- _Problem statement_: Please state how many lines of the data contain "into". The number by itself is enough.
-- The input follows --
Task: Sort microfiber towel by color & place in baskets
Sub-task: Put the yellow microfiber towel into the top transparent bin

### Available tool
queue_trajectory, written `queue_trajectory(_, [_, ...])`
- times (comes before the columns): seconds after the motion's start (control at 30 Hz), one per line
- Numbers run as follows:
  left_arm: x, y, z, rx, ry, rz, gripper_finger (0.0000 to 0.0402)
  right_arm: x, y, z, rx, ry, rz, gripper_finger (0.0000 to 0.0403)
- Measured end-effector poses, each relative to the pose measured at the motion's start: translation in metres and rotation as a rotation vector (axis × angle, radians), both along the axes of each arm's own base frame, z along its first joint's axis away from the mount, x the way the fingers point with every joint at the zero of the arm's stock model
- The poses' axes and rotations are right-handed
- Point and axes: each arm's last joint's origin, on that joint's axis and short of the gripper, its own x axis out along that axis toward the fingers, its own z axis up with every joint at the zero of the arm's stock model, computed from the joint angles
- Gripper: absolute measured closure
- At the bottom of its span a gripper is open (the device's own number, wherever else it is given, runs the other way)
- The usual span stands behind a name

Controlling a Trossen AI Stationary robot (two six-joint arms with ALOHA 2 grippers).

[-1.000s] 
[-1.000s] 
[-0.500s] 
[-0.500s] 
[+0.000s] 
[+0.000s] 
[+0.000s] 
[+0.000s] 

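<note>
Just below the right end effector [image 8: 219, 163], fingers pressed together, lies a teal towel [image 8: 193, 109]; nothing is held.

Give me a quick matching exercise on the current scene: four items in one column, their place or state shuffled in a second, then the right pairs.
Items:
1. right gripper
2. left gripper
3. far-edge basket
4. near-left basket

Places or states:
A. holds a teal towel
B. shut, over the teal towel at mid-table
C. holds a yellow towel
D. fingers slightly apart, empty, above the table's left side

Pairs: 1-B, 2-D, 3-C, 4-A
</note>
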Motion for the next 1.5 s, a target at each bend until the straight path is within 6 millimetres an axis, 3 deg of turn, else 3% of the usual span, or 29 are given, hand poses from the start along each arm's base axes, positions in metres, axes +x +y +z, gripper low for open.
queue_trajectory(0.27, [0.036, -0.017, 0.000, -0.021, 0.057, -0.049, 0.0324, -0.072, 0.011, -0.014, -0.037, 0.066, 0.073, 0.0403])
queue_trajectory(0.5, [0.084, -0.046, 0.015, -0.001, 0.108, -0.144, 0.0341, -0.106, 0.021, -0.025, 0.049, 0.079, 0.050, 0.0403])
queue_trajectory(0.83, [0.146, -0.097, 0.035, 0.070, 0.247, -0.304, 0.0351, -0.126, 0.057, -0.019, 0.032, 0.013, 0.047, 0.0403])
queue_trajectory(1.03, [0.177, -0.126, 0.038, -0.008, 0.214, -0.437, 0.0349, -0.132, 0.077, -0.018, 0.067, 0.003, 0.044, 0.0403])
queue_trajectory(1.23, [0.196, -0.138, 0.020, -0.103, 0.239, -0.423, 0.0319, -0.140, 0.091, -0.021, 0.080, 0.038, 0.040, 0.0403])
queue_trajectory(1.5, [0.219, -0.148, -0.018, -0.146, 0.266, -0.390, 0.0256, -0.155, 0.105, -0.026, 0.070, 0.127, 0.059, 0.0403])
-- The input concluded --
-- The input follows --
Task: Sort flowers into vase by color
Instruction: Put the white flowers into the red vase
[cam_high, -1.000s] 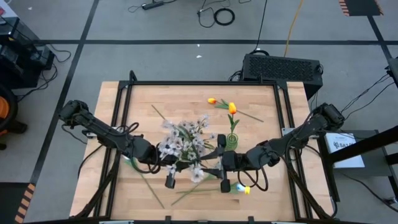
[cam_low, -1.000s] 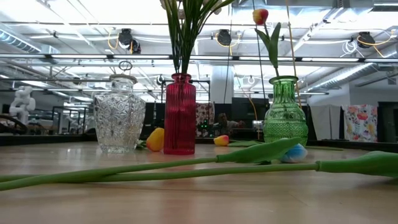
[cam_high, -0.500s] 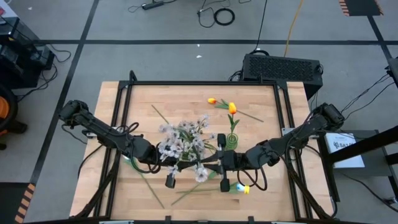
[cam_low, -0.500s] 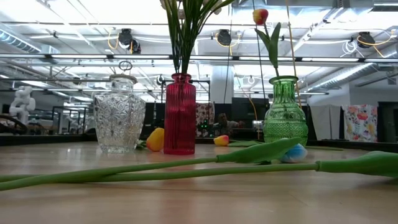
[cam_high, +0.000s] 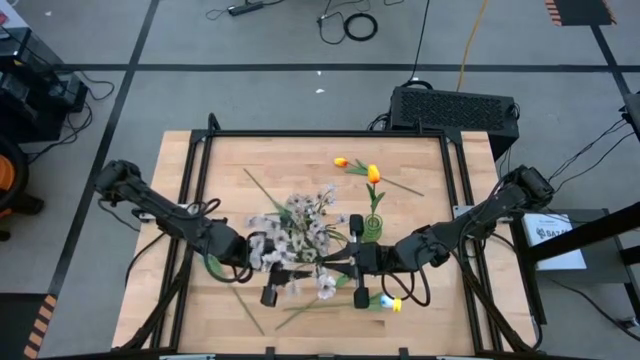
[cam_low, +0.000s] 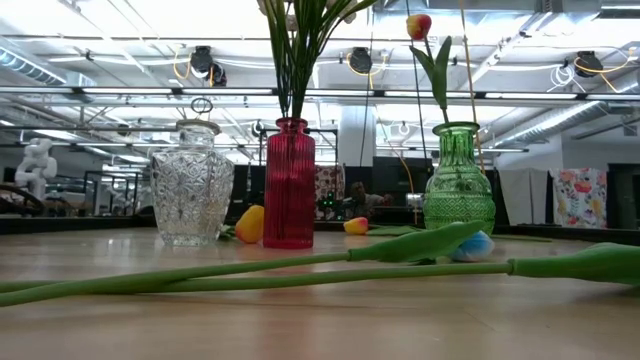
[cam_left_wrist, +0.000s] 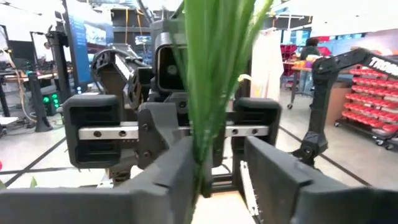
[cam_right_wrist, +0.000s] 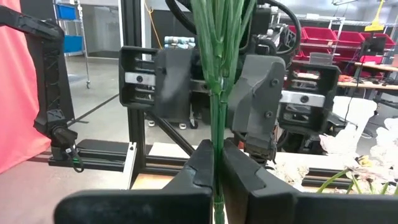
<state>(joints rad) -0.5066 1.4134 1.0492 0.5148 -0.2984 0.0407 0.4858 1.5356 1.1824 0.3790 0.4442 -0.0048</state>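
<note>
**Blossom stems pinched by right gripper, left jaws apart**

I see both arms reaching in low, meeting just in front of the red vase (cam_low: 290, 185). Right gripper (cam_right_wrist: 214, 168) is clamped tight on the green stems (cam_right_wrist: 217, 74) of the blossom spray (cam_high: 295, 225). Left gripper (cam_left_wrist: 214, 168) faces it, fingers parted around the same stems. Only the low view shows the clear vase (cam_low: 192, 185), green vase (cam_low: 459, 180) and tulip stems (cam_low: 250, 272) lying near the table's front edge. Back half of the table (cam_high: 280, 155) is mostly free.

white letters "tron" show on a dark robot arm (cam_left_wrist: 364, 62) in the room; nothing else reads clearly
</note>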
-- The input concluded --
- _Answer section_: 3